Retype each line of the listing below, word for word.

DATASET EXCERPT section start

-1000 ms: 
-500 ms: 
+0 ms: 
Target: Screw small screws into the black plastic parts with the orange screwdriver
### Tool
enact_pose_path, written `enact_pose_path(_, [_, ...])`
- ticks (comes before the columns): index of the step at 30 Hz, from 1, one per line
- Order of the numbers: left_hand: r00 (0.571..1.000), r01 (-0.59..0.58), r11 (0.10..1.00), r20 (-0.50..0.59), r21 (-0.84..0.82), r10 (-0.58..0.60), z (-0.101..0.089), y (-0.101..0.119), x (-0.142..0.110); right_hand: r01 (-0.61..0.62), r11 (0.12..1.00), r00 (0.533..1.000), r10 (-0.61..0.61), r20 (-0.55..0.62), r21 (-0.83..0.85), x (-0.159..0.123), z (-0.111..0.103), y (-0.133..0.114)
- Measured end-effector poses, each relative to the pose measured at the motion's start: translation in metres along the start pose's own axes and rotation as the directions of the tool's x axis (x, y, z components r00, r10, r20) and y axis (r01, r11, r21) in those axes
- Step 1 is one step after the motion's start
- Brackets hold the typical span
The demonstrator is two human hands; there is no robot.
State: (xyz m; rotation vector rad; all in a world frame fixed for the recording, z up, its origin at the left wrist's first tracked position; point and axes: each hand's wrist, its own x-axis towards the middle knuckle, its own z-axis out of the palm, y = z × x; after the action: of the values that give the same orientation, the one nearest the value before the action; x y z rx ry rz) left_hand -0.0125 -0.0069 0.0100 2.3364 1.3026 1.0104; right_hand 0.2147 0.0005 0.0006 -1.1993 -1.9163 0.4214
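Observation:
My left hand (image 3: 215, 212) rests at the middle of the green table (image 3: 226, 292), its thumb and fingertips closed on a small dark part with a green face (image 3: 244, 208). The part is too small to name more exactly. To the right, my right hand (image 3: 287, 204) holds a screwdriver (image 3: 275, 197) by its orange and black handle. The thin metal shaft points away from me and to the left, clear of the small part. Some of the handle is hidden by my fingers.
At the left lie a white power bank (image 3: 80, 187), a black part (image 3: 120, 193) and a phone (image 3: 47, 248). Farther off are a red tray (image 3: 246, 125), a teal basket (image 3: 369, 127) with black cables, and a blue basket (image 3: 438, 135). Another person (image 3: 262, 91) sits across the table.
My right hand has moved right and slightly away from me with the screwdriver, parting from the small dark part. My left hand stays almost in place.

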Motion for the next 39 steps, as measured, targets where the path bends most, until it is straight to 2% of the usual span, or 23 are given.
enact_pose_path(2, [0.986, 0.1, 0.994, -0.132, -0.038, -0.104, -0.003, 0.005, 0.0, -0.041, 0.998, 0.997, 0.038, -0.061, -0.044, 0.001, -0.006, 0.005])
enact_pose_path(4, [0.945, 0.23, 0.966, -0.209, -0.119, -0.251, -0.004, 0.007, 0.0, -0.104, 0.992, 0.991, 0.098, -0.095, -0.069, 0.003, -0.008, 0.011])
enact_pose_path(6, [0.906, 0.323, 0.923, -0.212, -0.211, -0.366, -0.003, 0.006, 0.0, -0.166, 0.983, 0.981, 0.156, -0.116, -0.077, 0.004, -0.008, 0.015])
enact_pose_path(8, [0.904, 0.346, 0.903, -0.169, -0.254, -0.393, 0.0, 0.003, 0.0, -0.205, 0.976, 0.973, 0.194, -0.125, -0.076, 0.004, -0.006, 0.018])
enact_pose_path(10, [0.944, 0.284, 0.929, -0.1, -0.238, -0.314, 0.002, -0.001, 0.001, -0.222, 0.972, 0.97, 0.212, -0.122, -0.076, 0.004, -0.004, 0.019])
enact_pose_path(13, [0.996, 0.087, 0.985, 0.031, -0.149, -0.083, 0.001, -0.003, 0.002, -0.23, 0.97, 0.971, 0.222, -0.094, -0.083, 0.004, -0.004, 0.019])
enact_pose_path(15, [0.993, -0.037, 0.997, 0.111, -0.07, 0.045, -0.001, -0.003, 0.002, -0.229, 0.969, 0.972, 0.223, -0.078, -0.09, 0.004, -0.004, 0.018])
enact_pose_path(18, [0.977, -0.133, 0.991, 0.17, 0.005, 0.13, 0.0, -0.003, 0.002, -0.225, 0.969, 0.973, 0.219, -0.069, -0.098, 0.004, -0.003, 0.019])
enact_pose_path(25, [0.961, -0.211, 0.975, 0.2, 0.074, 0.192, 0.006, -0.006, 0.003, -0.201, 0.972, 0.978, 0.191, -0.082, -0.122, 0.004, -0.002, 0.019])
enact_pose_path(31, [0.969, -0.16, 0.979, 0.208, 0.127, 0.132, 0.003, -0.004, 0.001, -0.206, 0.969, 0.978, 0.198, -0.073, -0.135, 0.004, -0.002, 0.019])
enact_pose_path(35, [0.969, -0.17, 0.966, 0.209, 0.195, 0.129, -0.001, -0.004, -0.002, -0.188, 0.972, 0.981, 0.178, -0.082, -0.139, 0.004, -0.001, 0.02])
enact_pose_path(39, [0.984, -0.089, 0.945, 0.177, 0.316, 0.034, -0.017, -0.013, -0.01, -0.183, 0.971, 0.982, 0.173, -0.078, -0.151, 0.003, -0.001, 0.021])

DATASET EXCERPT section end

## RESULT OF THIS TASK
-1000 ms: 
-500 ms: 
+0 ms: 
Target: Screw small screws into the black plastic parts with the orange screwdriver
### Tool
enact_pose_path, written `enact_pose_path(_, [_, ...])`
- ticks (comes before the columns): index of the step at 30 Hz, from 1, one per line
- Order of the numbers: left_hand: r00 (0.571..1.000), r01 (-0.59..0.58), r11 (0.10..1.00), r20 (-0.50..0.59), r21 (-0.84..0.82), r10 (-0.58..0.60), z (-0.101..0.089), y (-0.101..0.119), x (-0.142..0.110); right_hand: r01 (-0.61..0.62), r11 (0.12..1.00), r00 (0.533..1.000), r10 (-0.61..0.61), r20 (-0.55..0.62), r21 (-0.83..0.85), x (-0.159..0.123), z (-0.111..0.103), y (-0.133..0.114)
- Measured end-effector poses, each relative to the pose measured at the motion's start: translation in metres along the start pose's own axes and rotation as the directions of the tool's x axis (x, y, z components r00, r10, r20) and y axis (r01, r11, r21) in those axes
- Step 1 is one step after the motion's start
- Brackets hold the typical span
The demonstrator is two human hands; there is no robot.
State: (xyz m; rotation vector rad; all in a world frame fixed for the recording, z up, its origin at the left wrist's first tracked position; point and axes: each hand's wrist, its own x-axis towards the middle knuckle, its own z-axis out of the palm, y = z × x; after the action: of the values that give the same orientation, the one nearest the value before the action; x y z rx ry rz) left_hand -0.0125 -0.0069 0.0100 2.3364 1.3026 1.0104; right_hand 0.2147 0.0005 0.0006 -1.1993 -1.9163 0.4214
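Observation:
My left hand (image 3: 215, 212) rests at the middle of the green table (image 3: 226, 292), its thumb and fingertips closed on a small dark part with a green face (image 3: 244, 208). The part is too small to name more exactly. To the right, my right hand (image 3: 287, 204) holds a screwdriver (image 3: 275, 197) by its orange and black handle. The thin metal shaft points away from me and to the left, clear of the small part. Some of the handle is hidden by my fingers.
At the left lie a white power bank (image 3: 80, 187), a black part (image 3: 120, 193) and a phone (image 3: 47, 248). Farther off are a red tray (image 3: 246, 125), a teal basket (image 3: 369, 127) with black cables, and a blue basket (image 3: 438, 135). Another person (image 3: 262, 91) sits across the table.
My right hand has moved right and slightly away from me with the screwdriver, parting from the small dark part. My left hand stays almost in place.
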
Motion for the next 39 steps, as measured, targets where the path bends most, until it is straight to 2% of the usual span, or 23 are given.
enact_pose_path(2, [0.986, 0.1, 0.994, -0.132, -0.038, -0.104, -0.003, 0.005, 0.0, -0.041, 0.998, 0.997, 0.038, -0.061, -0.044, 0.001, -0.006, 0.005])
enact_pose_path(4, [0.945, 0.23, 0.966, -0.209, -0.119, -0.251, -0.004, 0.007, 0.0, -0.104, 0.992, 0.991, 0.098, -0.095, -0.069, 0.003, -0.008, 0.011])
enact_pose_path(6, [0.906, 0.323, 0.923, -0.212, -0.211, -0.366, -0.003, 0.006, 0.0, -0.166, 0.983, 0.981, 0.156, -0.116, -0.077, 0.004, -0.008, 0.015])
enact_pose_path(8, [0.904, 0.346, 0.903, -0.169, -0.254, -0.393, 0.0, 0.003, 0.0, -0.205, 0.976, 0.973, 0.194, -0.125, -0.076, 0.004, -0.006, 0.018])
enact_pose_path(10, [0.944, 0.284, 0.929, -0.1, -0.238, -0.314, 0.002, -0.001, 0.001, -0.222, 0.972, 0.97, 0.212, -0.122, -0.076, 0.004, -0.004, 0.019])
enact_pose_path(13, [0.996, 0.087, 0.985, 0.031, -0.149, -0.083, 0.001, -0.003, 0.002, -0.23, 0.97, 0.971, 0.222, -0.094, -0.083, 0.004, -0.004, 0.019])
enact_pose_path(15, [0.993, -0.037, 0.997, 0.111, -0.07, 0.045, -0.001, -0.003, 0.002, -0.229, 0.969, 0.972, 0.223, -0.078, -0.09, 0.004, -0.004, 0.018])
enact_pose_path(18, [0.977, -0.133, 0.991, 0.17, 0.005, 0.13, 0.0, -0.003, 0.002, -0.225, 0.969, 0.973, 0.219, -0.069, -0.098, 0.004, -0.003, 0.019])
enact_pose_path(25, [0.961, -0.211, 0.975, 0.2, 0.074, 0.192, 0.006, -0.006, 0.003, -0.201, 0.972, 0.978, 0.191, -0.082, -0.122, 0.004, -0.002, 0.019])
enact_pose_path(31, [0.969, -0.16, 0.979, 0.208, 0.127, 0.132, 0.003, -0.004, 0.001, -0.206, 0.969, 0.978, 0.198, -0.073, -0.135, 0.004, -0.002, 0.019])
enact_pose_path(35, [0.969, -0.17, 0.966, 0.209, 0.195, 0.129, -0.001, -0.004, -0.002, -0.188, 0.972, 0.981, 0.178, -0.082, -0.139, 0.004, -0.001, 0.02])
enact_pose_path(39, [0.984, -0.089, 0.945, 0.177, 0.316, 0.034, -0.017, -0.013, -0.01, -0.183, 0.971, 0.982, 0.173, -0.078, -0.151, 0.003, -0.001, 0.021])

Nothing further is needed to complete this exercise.